Work instructions:
Set down the listing exactly as given, minus images.

Data for the task:

BEGIN

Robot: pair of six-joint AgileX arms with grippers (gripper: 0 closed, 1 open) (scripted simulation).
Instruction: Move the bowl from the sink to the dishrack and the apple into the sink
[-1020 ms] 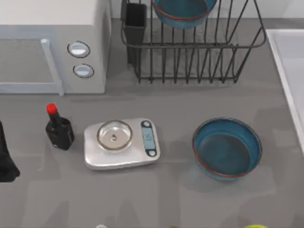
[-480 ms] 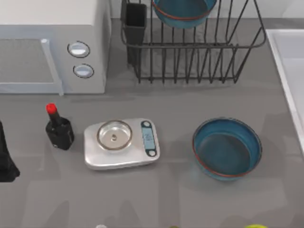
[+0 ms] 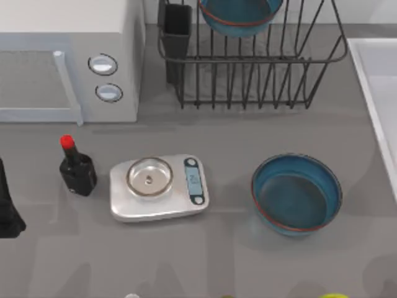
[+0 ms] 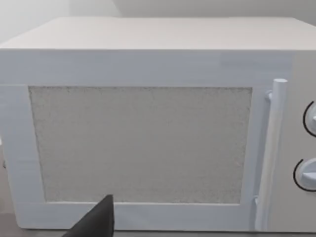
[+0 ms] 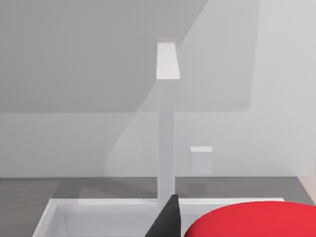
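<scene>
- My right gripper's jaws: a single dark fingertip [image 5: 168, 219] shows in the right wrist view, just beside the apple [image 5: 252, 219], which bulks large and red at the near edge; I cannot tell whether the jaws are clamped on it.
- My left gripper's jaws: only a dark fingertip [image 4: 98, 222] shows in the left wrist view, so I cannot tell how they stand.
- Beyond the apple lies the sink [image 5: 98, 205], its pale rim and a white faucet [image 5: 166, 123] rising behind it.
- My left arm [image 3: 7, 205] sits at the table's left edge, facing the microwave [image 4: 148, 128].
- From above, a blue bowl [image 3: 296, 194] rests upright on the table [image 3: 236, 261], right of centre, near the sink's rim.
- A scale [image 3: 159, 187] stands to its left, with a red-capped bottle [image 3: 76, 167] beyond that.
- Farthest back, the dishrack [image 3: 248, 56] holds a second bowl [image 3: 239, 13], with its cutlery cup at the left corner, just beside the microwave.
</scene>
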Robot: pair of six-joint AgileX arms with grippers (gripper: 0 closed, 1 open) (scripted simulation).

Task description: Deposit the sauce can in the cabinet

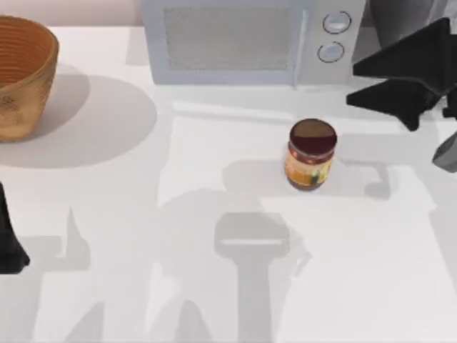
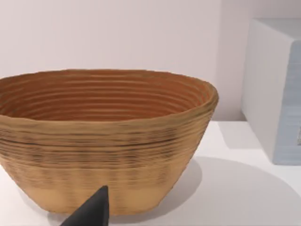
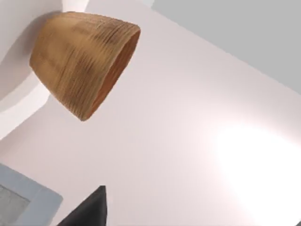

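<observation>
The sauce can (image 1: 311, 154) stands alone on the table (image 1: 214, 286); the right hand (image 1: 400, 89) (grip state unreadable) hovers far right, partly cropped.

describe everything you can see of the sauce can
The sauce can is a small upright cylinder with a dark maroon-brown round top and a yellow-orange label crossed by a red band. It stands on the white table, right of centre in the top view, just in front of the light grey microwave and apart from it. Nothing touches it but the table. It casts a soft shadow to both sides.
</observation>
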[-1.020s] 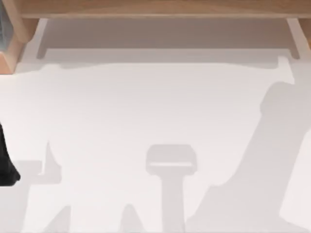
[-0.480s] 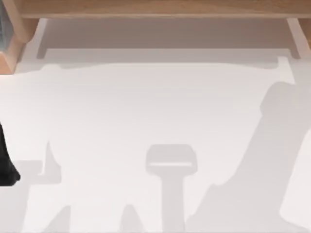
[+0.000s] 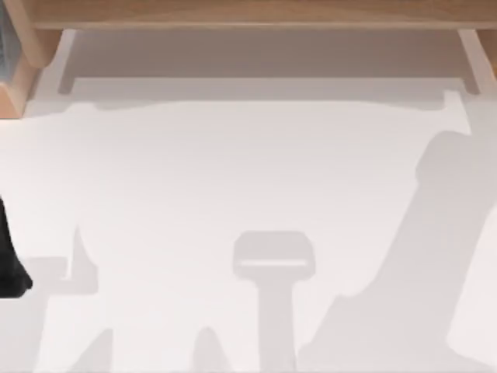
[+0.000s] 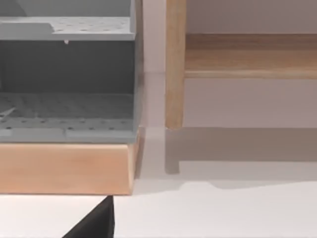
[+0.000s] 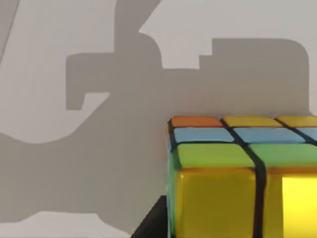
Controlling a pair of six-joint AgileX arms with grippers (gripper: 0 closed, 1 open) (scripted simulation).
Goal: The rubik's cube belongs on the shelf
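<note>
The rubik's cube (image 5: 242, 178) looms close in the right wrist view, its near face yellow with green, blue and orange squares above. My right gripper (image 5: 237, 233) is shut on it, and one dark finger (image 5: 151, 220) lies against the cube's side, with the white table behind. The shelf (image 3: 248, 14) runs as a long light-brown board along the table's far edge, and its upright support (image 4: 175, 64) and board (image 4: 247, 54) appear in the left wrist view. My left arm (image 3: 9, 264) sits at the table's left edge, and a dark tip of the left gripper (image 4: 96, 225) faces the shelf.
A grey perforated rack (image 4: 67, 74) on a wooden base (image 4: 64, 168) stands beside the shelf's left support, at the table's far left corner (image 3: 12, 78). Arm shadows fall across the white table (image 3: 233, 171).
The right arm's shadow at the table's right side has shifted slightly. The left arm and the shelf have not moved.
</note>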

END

Response area:
Robot: pair of six-joint AgileX arms with grippers (gripper: 0 closed, 1 open) (scripted simulation).
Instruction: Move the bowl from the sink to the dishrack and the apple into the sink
[-1020 ms] 
[-480 ms] 
[+0 ms] 
[+0 ms] 
[+0 ms] 
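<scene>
- My right gripper's jaws: a single dark fingertip [image 5: 168, 219] shows in the right wrist view, just beside the apple [image 5: 252, 219], which bulks large and red at the near edge; I cannot tell whether the jaws are clamped on it.
- My left gripper's jaws: only a dark fingertip [image 4: 98, 222] shows in the left wrist view, so I cannot tell how they stand.
- Beyond the apple lies the sink [image 5: 98, 205], its pale rim and a white faucet [image 5: 166, 123] rising behind it.
- My left arm [image 3: 7, 205] sits at the table's left edge, facing the microwave [image 4: 148, 128].
- From above, a blue bowl [image 3: 296, 194] rests upright on the table [image 3: 236, 261], right of centre, near the sink's rim.
- A scale [image 3: 159, 187] stands to its left, with a red-capped bottle [image 3: 76, 167] beyond that.
- Farthest back, the dishrack [image 3: 248, 56] holds a second bowl [image 3: 239, 13], with its cutlery cup at the left corner, just beside the microwave.
</scene>
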Robot: pair of six-joint AgileX arms with grippers (gripper: 0 closed, 1 open) (scripted simulation).

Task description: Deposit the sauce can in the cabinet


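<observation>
The sauce can (image 1: 311, 154) stands alone on the table (image 1: 214, 286); the right hand (image 1: 400, 89) (grip state unreadable) hovers far right, partly cropped.

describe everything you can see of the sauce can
The sauce can is a small upright cylinder with a dark maroon-brown round top and a yellow-orange label crossed by a red band. It stands on the white table, right of centre in the top view, just in front of the light grey microwave and apart from it. Nothing touches it but the table. It casts a soft shadow to both sides.
</observation>
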[-1.020s] 
[-0.480s] 
[+0.000s] 
[+0.000s] 
[+0.000s] 
Controlling a pair of six-joint AgileX arms with grippers (gripper: 0 closed, 1 open) (scripted simulation).
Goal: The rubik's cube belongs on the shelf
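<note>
The rubik's cube (image 5: 242, 178) looms close in the right wrist view, its near face yellow with green, blue and orange squares above. My right gripper (image 5: 237, 233) is shut on it, and one dark finger (image 5: 151, 220) lies against the cube's side, with the white table behind. The shelf (image 3: 248, 14) runs as a long light-brown board along the table's far edge, and its upright support (image 4: 175, 64) and board (image 4: 247, 54) appear in the left wrist view. My left arm (image 3: 9, 264) sits at the table's left edge, and a dark tip of the left gripper (image 4: 96, 225) faces the shelf.
A grey perforated rack (image 4: 67, 74) on a wooden base (image 4: 64, 168) stands beside the shelf's left support, at the table's far left corner (image 3: 12, 78). Arm shadows fall across the white table (image 3: 233, 171).
The right arm's shadow at the table's right side has shifted slightly. The left arm and the shelf have not moved.
</note>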

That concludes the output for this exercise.